Problem details
Return each line of the listing that has the word "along" in it.

Given data
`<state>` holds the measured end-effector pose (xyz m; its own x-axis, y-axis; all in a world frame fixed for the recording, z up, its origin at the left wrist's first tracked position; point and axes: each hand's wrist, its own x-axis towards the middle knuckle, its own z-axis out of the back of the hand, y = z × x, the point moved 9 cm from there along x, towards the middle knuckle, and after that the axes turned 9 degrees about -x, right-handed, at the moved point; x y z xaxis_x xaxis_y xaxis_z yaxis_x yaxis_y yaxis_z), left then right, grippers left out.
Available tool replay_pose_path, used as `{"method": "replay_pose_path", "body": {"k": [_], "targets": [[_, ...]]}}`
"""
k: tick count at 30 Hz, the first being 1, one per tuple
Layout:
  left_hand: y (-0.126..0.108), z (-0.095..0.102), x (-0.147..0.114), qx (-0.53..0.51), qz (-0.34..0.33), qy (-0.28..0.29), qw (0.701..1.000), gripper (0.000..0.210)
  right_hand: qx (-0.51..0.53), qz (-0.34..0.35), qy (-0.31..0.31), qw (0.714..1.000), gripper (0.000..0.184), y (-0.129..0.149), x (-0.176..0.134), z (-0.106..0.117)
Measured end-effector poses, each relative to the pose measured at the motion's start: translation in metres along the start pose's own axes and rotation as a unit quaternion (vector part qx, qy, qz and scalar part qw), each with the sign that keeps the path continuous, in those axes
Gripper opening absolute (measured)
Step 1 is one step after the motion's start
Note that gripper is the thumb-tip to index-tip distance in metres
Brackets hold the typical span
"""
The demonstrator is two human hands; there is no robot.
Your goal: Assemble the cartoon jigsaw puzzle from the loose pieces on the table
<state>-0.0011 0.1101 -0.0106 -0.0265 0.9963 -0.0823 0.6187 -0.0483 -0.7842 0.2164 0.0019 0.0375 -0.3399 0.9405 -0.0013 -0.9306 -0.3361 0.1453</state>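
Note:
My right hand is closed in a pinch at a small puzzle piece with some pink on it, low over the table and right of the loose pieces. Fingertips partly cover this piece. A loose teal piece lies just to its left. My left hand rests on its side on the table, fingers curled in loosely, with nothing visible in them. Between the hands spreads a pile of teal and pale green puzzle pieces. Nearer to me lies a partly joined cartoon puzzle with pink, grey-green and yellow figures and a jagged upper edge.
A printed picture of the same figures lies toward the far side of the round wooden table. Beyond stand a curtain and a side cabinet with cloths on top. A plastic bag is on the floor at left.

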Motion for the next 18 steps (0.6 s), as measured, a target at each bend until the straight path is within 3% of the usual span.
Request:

Answer space
`<state>` holds the measured end-effector pose (xyz m; its own x-axis, y-axis; all in a world frame fixed for the recording, z up, its origin at the left wrist's first tracked position; point and axes: each hand's wrist, its own x-axis towards the middle knuckle, its own z-axis out of the back of the hand, y = z × x, the point moved 9 cm from there along x, towards the middle knuckle, and after that the axes turned 9 degrees about -x, right-handed, at the moved point; x y z xaxis_x xaxis_y xaxis_z yaxis_x yaxis_y yaxis_z), left then right, grippers left out.
Measured end-effector poses, each relative to the pose measured at the motion's start: translation in metres along the start pose's own axes and rotation as a unit quaternion (vector part qx, qy, qz and scalar part qw), each with the sign that keeps the path continuous, in those axes

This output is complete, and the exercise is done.